И снова мне показалось, что доктор Натс точно знает, что я имею в виду. И, похоже, ему это кажется забавным.
– Миа, я психолог, – сказал он, чуть заметно улыбнувшись. – А не психиатр. Я не выписываю лекарства. У меня есть коллега, который может их выписать, когда я чувствую, что пациент в этом нуждается. Но не думаю, что вам это нужно.
Что-о? Он очень сильно ошибается! Мне нужны лекарства. Много лекарств! Кому они нужнее, чем мне? Никому! А он только потому мне отказывает, что не видел мою бабушку.
Тут я вдруг увидела, что доктор Натс недоуменно моргает, а папа неловко ерзает на стуле. Тогда только я поняла, что последнюю фразу произнесла вслух.
Упс!
– Ладно, ты же знаешь, что это правда, – сказала я папе, оправдываясь.
– Я знаю, – ответил он, – уж поверь.
– Познакомиться с вашей бабушкой – это то, что мне очень хочется когда-нибудь сделать, – сказал доктор Натс. – Очевидно, она для вас очень важна, и мне было бы интересно увидеть динамику отношений между вами. Но, опять же… в этой анкете вы нигде не отметили, что вас посещают мысли о самоубийстве. Более того, на вопрос, испытываете ли вы желание убить себя, вы ответили «Никогда».
– Ну… – мне было неловко. – Это потому, что для того, чтобы убить себя, мне нужно было бы встать с кровати. А этого мне совсем не хочется делать.
Доктор Натс улыбнулся.
– Не думаю, что в вашем конкретном случае нужны препараты.
– Но мне нужно хоть что-нибудь, – сказала я. – Потому что иначе я не знаю, как я продержусь до конца дня. Серьезно. Не хочу вас оскорбить, но вы не знаете, каково сейчас учиться в средней школе. Я не шучу, это очень страшно.
– Знаете, Элеонора Рузвельт, у которой была голова на плечах, мало кто станет с этим спорить, – сказал доктор Натс, – так вот, она однажды сказала: «Делай каждый день что-нибудь такое, что тебя пугает».
Я покачала головой.
– Что-то не вижу в этом никакого смысла. С какой стати человеку делать то, что его пугает?
– Потому что это единственный способ вырасти как личность, – сказал доктор Натс. – Конечно, пугать могут разные вещи. Может быть страшно учиться кататься на велосипеде, лететь в первый раз на самолете, возвращаться в школу после того, как рассталась с давним бойфрендом и твоя фотография с бойфрендом бывшей подруги появилась в газете, выходящей огромным тиражом. Но если не рисковать, то просто останешься таким, как есть. Как вы думаете, это поможет человеку выбраться из ямы, в которую он упал? Вам не кажется, что единственный способ выбраться оттуда – это измениться?

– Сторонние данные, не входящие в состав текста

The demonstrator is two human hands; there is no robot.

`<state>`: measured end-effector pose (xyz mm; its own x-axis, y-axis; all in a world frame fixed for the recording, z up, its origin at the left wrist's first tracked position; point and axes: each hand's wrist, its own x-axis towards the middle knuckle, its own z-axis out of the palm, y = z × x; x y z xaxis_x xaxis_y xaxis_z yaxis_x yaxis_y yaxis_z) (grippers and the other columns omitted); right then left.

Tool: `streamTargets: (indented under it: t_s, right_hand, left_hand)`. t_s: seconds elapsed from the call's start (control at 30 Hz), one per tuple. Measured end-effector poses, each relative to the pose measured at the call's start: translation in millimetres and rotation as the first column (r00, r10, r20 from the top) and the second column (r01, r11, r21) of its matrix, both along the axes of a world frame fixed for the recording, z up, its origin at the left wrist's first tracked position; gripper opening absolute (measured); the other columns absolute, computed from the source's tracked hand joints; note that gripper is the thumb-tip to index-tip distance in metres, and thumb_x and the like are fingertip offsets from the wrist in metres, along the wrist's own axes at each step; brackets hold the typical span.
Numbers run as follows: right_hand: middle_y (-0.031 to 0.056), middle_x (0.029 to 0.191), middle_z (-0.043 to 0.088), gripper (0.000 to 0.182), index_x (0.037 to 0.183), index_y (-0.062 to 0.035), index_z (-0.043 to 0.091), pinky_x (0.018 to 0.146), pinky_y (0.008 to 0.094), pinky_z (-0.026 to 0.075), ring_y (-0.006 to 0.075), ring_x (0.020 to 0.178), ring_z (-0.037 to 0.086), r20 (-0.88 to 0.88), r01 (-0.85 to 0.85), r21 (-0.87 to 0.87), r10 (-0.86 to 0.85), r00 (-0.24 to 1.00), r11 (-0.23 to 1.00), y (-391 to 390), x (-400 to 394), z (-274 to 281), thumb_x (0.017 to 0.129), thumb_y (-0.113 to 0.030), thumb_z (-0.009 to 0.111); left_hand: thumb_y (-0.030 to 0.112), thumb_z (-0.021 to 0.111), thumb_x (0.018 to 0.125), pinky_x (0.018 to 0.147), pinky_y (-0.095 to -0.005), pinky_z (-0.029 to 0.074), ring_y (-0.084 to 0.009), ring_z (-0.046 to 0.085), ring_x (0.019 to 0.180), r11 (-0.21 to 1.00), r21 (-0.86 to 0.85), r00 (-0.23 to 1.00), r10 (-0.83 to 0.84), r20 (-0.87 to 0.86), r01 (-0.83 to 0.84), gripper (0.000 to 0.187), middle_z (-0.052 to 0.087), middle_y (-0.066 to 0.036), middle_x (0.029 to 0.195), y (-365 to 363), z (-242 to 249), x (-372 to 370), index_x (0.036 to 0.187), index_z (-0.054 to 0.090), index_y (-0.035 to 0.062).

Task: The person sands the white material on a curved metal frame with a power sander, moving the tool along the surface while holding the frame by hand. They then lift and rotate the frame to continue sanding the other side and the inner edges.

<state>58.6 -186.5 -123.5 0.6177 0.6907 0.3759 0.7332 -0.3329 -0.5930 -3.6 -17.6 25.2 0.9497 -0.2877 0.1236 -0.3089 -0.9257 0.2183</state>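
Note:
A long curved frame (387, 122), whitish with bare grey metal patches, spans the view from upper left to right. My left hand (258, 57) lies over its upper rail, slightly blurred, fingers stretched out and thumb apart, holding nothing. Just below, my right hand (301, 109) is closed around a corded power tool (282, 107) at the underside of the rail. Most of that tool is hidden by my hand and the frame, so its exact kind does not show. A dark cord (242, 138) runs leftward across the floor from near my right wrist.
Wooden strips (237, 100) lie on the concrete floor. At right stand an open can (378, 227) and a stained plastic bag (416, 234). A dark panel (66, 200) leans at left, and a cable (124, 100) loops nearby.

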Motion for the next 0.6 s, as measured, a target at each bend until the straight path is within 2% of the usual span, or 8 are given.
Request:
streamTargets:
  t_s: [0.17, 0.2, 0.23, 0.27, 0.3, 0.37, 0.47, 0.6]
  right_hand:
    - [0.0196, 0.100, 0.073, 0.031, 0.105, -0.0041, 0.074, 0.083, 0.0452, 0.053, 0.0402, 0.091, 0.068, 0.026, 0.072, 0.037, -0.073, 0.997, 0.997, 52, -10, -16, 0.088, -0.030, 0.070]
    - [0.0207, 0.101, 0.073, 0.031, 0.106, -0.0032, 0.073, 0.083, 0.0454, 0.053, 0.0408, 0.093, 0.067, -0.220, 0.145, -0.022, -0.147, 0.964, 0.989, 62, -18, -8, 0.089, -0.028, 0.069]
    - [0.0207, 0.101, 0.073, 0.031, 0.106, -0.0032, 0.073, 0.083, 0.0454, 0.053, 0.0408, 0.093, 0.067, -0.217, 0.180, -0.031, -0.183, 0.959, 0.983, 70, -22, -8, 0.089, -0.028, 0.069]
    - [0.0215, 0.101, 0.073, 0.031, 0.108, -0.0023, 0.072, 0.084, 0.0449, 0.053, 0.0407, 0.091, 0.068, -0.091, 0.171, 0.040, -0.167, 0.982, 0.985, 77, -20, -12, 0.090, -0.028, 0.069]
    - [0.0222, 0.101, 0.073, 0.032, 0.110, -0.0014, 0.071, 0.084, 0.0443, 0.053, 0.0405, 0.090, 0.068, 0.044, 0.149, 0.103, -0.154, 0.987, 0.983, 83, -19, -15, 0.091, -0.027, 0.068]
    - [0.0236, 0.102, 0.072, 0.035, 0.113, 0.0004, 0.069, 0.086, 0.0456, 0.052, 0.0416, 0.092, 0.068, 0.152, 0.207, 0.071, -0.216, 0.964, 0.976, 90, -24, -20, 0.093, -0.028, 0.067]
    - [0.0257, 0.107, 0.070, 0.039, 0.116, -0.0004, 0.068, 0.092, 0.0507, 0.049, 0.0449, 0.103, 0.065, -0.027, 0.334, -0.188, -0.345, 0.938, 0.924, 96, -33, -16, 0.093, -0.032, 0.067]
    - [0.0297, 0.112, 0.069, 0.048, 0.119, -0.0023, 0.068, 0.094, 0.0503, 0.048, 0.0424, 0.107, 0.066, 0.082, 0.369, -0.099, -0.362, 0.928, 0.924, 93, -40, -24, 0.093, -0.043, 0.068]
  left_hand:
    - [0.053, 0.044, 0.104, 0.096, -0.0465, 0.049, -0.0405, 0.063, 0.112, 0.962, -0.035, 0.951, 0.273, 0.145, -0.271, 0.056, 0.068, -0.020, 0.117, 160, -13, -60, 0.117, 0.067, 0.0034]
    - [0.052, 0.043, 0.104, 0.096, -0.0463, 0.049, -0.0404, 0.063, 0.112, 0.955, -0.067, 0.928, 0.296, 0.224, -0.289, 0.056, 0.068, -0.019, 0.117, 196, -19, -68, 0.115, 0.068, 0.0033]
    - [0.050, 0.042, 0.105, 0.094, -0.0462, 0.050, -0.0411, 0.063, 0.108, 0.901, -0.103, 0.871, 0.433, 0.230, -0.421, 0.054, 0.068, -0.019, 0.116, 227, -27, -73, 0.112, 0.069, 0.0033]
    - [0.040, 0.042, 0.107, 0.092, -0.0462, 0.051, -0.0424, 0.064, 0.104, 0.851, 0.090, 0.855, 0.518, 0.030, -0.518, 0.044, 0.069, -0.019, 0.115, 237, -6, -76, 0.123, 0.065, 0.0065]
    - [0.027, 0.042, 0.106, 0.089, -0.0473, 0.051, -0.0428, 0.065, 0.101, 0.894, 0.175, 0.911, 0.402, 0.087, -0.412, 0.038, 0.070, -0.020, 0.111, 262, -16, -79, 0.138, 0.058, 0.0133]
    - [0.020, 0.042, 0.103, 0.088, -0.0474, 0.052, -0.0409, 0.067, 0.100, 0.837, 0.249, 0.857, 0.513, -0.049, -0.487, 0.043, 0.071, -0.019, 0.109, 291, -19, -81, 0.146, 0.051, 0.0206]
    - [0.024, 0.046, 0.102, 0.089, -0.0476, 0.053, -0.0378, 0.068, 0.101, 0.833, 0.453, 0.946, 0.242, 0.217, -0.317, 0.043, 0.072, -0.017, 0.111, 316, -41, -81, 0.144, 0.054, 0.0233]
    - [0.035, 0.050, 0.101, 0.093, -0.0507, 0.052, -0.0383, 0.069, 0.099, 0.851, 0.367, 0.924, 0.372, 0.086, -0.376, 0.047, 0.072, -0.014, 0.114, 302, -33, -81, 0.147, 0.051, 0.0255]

Я глубоко вздохнула. Он прав. Я знала, что он прав, вот только это будет так трудно. Ладно, ведь и Майкл говорит, что нам обоим нужно вырасти и пройти определенный путь. Доктор Натс продолжал:
– Кроме того, что может случиться в самом худшем случае? У вас есть телохранитель. И ведь у вас есть другие подруги, кроме Лилли, не так ли? Как насчет Тины, которую упоминала ваша мама?
Про Тину я забыла. Удивительно, что может случиться, когда сидишь в яме. Ты забываешь о людях, которые могли бы сделать многое, возможно, даже все, чтобы помочь тебе из этой ямы выбраться.